In Vivo Studies of Zebrafish Embryos

The early stages of zebrafish embryonic development are characterized by rapid cell proliferation. We used this as an in vivo system to test the effects of these novel compounds on cell division by exposing embryos to standard cisplatin and aqueous cisplatin formulations (NC-4 and NC-5) for a period of 5 dpf and assayed for survival, as shown in Figure 6a. Standard cisplatin and NC-4 caused larval death at different timepoints, while larvae exposed to equivalent concentrations of NC-5 survived the entire treatment protocol (Figure 6b). Of these compounds, standard cisplatin was found to be the most toxic, with all embryos dying as early as 48 hpf, whereas the mortality caused by NC-4 occurred much later (from 96 hpf). In NC-5, it was well tolerated and did not induce any death during the 24–120 hpf.

Figure 6.

Figure 6

Open in a new tab

Aqueous cisplatin is less toxic than standard cisplatin in zebrafish embryos. (a) Schematic of treatment timeline and assessment by mortality scoring. (b) Survival at 5 dpf with LC50 indicated for NC-5, NC-4, or standard cisplatin (Cis-Pt). (c) Kaplan–Meier plot showing survival trend during exposure to NC-5, NC-4, or standard cisplatin (Cis-Pt) at indicated timepoints (d) Kaplan–Meier plot showing survival trend after dechorionation at 24 hpf during exposure to varying concentrations of NC-5, NC-5, or standard cisplatin at indicated timepoints. (e) Representative images of acridine orange-stained zebrafish 24 hpf embryos treated with different concentrations of NC-5, NC-4, or standard cisplatin (Cis-Pt). (f) Analysis of cell death phenotype in larval trunk using acridine orange staining. (N = 2 (5–7 fish per clutch)) *P < 0.05, **P < 0.01, ***P < 0.001, and ****P < 0.0001 compared to the control.
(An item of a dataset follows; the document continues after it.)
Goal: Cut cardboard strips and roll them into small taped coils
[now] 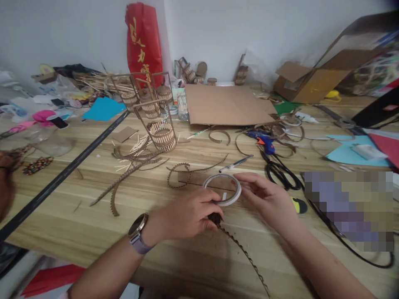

Interestingly, larvae exposed to both NC-4 and NC-5 failed to hatch out of their chorion. Therefore, survival was assayed after dechorionation at 24 hpf to rule out any effect of this on drug access to the embryos. We observed a similar trend in survival for all compounds with and without the chorion, albeit the absence of the chorion did sensitize the embryos to standard cisplatin and NC-4 toxicity (Figure 6c), suggesting that the chorion may slightly impede access of these compounds to the embryos but that this was not a major contributor to the effects of these compounds.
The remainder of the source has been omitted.